• [To do]: The lines below starting at the line containing "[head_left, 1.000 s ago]" and ending at the line containing "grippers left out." are to be repeated exactly, with both ends kept and nothing else added.

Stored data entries
*-*-*

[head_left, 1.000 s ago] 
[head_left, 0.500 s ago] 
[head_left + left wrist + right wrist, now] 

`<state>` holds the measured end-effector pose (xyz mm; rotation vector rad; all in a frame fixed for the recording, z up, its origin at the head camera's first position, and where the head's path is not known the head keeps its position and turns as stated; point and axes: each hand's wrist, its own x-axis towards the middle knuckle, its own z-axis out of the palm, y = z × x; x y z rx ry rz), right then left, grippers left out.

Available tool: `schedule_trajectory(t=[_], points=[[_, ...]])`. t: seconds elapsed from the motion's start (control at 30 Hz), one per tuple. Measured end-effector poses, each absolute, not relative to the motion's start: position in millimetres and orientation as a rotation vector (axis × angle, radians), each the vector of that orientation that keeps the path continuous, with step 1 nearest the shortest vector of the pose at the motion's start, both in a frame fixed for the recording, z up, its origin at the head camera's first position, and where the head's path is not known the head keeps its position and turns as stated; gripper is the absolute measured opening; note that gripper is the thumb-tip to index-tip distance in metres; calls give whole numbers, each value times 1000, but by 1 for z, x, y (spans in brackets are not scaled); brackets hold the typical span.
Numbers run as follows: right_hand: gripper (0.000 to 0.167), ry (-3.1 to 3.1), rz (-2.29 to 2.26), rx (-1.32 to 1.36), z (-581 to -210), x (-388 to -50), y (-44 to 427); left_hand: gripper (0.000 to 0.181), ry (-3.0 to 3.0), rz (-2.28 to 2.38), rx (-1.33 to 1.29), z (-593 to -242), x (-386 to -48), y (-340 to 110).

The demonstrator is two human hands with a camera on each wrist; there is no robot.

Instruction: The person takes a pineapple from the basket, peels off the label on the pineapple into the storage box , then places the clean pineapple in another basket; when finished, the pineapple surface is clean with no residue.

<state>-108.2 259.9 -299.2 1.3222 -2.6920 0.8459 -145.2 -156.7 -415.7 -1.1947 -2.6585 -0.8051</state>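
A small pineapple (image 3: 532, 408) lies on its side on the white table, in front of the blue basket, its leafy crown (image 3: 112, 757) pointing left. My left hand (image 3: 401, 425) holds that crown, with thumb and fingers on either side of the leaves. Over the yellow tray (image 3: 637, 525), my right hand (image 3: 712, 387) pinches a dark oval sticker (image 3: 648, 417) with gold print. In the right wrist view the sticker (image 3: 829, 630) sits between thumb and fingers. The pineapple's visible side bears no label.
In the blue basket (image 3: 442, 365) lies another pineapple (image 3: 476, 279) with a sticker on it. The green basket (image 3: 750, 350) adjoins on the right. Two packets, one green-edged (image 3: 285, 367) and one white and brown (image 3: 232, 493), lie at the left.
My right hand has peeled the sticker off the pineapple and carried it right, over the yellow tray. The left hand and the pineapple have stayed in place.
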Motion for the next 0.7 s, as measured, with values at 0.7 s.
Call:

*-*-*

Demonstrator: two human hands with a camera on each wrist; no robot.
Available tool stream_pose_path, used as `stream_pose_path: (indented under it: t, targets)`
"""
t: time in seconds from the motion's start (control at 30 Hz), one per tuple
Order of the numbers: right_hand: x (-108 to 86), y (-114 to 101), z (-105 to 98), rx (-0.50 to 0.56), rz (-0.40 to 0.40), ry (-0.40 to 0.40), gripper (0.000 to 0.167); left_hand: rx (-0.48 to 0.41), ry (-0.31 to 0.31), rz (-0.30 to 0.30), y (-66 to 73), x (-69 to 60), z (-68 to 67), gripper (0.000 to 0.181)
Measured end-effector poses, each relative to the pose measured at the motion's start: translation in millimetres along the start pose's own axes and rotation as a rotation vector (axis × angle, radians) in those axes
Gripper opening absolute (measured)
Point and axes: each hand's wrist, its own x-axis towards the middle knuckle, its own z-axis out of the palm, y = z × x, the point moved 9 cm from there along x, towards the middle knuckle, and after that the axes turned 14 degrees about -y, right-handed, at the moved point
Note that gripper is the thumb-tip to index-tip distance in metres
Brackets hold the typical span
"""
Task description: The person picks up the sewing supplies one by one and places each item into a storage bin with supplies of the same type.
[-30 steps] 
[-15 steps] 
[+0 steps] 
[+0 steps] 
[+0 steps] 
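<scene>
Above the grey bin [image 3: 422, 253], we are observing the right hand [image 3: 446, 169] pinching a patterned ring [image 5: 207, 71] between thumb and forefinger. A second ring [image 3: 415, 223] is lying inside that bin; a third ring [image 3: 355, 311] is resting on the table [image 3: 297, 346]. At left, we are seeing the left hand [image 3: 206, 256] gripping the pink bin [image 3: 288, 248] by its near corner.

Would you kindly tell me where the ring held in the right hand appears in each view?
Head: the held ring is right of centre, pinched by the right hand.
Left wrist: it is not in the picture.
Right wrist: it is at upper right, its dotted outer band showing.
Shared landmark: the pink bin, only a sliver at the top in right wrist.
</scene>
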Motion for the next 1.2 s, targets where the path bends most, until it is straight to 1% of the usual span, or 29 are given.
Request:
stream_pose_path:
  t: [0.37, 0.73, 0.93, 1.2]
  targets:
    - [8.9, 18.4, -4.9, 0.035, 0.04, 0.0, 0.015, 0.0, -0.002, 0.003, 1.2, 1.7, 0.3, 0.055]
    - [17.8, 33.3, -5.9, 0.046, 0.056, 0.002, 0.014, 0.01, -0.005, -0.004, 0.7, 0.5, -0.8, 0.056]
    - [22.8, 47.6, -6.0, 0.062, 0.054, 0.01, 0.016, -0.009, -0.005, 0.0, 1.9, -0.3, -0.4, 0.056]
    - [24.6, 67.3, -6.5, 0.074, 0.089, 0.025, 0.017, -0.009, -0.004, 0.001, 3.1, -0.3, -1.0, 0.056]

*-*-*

• [Expected answer]:
[head_left, 1.000 s ago] 
[head_left, 0.500 s ago] 
[head_left + left wrist + right wrist, now] 

`<state>` holds the measured end-effector pose (xyz mm; rotation vector rad; all in a frame fixed for the recording, z up, its origin at the head camera's first position, and where the head's path is not known the head keeps its position and turns as stated; point and axes: each hand's wrist, its own x-axis towards the middle knuckle, its own z-axis out of the palm, y = z × x; x y z rx ry rz), right then left, grippers left out.

The response to this exercise is now finished.